%%

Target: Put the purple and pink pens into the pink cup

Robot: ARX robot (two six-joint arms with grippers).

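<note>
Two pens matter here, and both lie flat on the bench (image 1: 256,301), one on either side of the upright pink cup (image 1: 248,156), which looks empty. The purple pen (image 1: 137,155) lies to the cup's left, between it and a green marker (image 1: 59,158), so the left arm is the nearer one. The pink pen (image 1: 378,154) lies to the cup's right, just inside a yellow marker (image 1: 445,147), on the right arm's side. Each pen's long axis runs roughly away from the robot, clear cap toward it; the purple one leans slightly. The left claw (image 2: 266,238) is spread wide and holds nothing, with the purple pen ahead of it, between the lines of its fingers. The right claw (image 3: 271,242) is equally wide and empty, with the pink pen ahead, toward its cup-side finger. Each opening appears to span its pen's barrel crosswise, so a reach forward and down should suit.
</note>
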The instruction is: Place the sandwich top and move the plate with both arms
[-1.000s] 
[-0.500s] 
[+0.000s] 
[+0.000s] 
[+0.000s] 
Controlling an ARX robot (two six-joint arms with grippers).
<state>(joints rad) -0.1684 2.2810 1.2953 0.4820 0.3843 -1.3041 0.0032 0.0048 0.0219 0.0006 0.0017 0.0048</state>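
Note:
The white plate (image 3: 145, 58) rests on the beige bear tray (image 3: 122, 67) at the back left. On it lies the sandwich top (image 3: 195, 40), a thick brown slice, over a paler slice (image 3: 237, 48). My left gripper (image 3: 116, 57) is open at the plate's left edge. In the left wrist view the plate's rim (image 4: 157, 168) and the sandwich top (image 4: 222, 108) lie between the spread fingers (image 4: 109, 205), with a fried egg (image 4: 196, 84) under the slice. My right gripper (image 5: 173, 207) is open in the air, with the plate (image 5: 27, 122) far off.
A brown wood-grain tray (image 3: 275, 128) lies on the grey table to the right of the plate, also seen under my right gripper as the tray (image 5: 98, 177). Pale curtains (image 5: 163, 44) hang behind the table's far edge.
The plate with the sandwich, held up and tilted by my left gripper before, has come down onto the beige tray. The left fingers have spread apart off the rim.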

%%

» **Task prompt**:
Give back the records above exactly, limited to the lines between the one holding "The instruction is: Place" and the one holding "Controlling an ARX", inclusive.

» **Result of the exercise**:
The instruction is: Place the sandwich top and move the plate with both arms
[-1.000s] 
[-0.500s] 
[+0.000s] 
[+0.000s] 
[+0.000s] 
Controlling an ARX robot (two six-joint arms with grippers).

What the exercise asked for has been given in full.